- _Problem to work on_:
Report all lines below with the word "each".

- _Recorded information_:
---

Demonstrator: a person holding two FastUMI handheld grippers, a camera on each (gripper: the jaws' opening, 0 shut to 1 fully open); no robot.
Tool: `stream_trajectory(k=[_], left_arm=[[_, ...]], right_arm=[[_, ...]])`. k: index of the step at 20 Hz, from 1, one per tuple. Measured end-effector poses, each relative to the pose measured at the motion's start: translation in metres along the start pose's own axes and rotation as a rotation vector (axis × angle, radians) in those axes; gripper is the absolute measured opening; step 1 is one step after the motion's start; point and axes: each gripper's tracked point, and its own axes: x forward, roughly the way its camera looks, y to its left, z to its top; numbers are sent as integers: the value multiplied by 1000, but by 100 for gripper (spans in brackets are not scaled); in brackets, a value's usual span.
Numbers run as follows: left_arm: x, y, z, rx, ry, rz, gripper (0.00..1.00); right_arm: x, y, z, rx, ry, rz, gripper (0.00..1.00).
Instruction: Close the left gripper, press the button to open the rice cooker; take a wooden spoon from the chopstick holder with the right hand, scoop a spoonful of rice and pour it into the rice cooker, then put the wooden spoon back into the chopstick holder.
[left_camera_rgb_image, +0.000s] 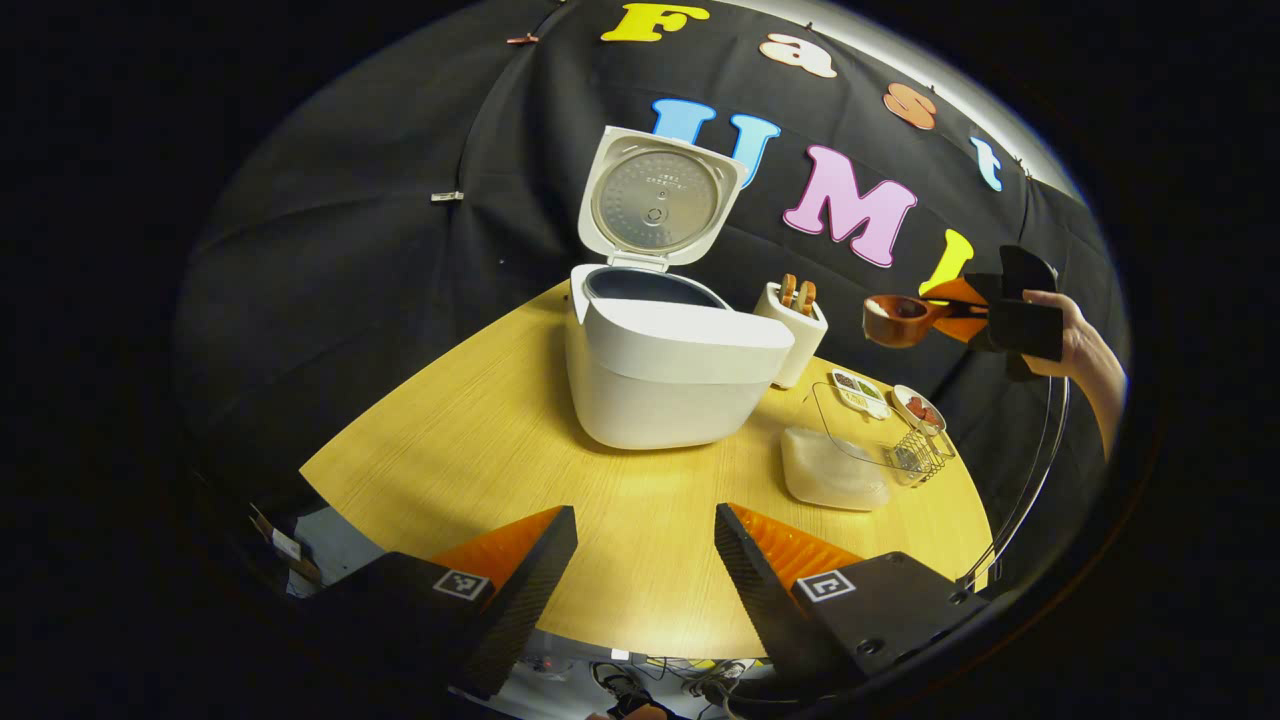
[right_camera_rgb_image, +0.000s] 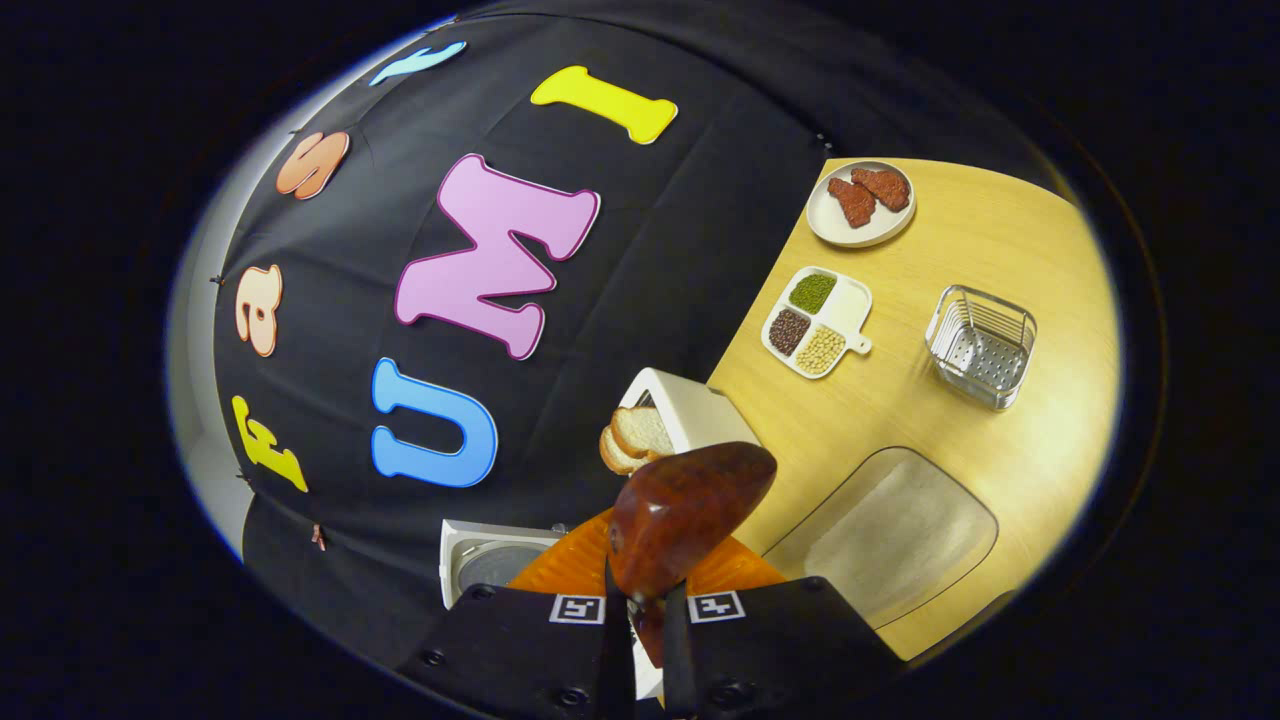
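Observation:
The white rice cooker (left_camera_rgb_image: 665, 375) stands on the table with its lid (left_camera_rgb_image: 655, 200) raised and the dark pot showing. Right of it is the white chopstick holder (left_camera_rgb_image: 793, 340) with wooden handles sticking out. My right gripper (left_camera_rgb_image: 985, 310), held by a hand, hovers high at the right, shut on the handle of a wooden spoon (left_camera_rgb_image: 897, 320) with something pale in its bowl. In the right gripper view the spoon (right_camera_rgb_image: 690, 515) juts forward from my right gripper (right_camera_rgb_image: 648, 610), above the chopstick holder (right_camera_rgb_image: 690, 415). My left gripper (left_camera_rgb_image: 645, 560) is open over the table's near edge.
A clear tub of rice (left_camera_rgb_image: 835, 470) lies right of the cooker, with a wire basket (left_camera_rgb_image: 920, 450) beside it. Behind them sit a divided dish of grains (right_camera_rgb_image: 815, 320) and a plate with red pieces (right_camera_rgb_image: 860, 205). The round wooden table (left_camera_rgb_image: 480, 440) ends near my left fingers.

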Motion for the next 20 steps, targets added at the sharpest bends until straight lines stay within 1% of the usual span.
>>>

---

- _Your response_:
Demonstrator: a person holding two FastUMI handheld grippers, a camera on each (gripper: the jaws' opening, 0 shut to 1 fully open); no robot.
Tool: `stream_trajectory(k=[_], left_arm=[[_, ...]], right_arm=[[_, ...]])`. k: index of the step at 20 Hz, from 1, one per tuple. Measured end-effector poses, each relative to the pose measured at the motion's start: translation in metres along the start pose's own axes and rotation as a rotation vector (axis × angle, radians) in those axes; gripper is the absolute measured opening; step 1 is one step after the motion's start; point and axes: each gripper's tracked point, and its own axes: x forward, roughly the way its camera looks, y to its left, z to its top; numbers are sent as integers: the value multiplied by 1000, but by 100 for gripper (spans in brackets are not scaled); in brackets, a value's usual span.

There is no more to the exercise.